They moved to the housing association property in 2006 and Fiona has spent years making it right. Doors have been adapted, and Logan’s bedroom is fully padded so he can’t hurt himself. There are CCTV cameras on the landings and in Logan’s room. Using savings and grants, Fiona has spent around £15,000 on their semi-detached home. But she may have to pay back grants if she moves because she has been living there for less than ten years. As well as the financial cost, Fiona is worried about being forced to move from a community that helps her care for Logan. She added: “I’ve struck gold with my neighbours. They have been fantastic. You can’t put a price on things like that.”

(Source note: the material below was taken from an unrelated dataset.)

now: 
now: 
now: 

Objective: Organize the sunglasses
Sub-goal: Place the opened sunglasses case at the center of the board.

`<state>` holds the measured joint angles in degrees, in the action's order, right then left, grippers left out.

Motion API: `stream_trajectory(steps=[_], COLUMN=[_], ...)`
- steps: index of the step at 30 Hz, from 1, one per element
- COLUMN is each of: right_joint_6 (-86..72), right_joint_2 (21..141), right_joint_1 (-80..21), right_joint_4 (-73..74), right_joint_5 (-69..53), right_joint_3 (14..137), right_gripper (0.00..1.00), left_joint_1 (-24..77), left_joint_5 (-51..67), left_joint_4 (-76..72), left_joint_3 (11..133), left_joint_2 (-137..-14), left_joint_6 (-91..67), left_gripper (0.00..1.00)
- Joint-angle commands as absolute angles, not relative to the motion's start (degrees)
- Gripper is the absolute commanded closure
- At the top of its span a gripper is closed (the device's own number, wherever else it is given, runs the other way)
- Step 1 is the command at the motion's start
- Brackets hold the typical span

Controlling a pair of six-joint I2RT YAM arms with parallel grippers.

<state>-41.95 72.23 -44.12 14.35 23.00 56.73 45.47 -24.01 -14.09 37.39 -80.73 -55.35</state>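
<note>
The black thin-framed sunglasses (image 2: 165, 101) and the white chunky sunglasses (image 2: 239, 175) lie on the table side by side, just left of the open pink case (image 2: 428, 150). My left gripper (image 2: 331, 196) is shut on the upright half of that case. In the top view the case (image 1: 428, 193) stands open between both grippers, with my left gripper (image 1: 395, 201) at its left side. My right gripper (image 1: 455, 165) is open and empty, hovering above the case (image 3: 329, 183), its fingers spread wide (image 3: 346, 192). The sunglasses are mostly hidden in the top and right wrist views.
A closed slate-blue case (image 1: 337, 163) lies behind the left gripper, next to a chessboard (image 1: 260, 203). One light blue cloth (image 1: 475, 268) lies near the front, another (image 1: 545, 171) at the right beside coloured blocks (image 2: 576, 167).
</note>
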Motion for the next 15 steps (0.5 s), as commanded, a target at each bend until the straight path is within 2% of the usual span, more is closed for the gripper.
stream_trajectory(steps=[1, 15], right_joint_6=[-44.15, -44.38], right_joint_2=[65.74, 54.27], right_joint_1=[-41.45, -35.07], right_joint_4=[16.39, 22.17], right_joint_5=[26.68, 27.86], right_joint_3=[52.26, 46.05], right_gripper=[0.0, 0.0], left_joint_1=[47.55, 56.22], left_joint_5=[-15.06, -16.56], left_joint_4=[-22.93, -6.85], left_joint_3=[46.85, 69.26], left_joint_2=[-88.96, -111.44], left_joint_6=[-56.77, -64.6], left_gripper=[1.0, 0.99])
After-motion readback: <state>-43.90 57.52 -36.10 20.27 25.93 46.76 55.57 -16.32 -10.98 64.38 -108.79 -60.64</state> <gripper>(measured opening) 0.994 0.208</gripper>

(58) A disabled woman from Liverpool who had a special lift shaft built through the floor of her spare room has been told she must still pay hundreds of pounds in “bedroom tax”. Janet Bell, from Everton, who suffers from severe epilepsy, had the elevator installed because of the risk she might have a fit while using the stairs. But even though housing bosses built the £8,000 lift and shaft through the floor of her spare bedroom and took walls and the door out, they have now told her she will have to find up to £600 a year to cover the reduction in her housing benefit.
Social landlords are able to reclassify the number of bedrooms in their properties if the rooms are no longer being used as bedrooms. But if they do, they have to decrease the rent. Mrs Bell has now been told by housing association Liverpool Mutual Homes (LMH) that “it is not LMH’s policy to reclassify the property from three-bedroom to two-bedroom following the installation of the vertical lift”. The housing association said it would help her apply for discretionary housing benefit from the council or she could move into a two bedroomed property with her 15-year-old son. But the Mark Street house she is currently living is adapted to suit her needs.
Mrs Bell, 53, said “It’s a question of ‘when is a room not a room’? Surely when it’s not got a wall or a door. They’ve said they’d help me apply for discretionary benefit, but there’s no guarantee I’d get it.”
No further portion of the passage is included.